Please count the lines in the data below that hold "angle" and answer with the number by itself.
BEGIN GIVEN DATA
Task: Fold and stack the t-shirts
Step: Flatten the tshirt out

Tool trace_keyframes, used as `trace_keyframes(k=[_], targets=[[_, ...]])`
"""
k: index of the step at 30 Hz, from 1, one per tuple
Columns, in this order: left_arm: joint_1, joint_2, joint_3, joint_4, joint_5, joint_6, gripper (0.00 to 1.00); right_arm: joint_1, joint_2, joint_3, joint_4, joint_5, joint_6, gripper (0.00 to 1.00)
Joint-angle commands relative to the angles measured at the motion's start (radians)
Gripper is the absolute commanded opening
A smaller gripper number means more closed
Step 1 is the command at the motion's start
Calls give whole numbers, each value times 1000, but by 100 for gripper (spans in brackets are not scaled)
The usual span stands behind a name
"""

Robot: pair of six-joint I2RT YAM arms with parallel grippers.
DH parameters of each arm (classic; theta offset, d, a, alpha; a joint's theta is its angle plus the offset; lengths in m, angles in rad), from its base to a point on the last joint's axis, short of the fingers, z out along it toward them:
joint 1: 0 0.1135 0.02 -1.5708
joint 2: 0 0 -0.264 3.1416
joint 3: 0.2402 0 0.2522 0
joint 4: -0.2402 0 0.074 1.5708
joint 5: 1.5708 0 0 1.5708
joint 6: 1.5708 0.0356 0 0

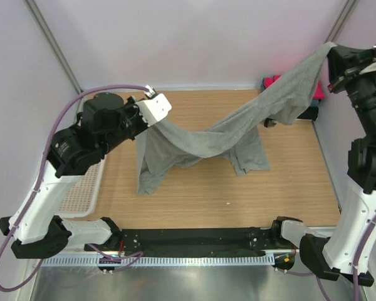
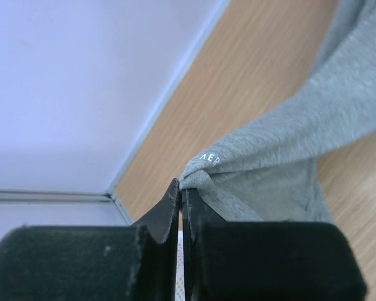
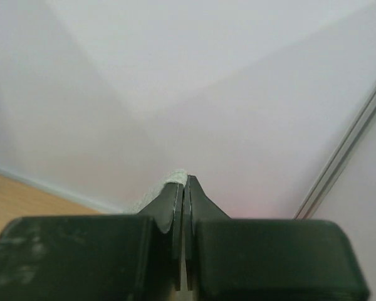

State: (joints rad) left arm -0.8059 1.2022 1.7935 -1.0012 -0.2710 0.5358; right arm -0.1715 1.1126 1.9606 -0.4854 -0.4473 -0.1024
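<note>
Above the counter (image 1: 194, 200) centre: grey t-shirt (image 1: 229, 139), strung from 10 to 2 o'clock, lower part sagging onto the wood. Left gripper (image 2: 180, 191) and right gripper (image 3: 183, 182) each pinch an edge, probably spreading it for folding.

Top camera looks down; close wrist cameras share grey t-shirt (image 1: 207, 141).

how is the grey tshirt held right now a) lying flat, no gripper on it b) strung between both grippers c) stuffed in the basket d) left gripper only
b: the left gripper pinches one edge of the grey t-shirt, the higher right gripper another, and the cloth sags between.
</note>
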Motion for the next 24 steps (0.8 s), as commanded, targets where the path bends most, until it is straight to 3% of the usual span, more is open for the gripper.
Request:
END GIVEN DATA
_SOLUTION FOR THIS EXERCISE_
2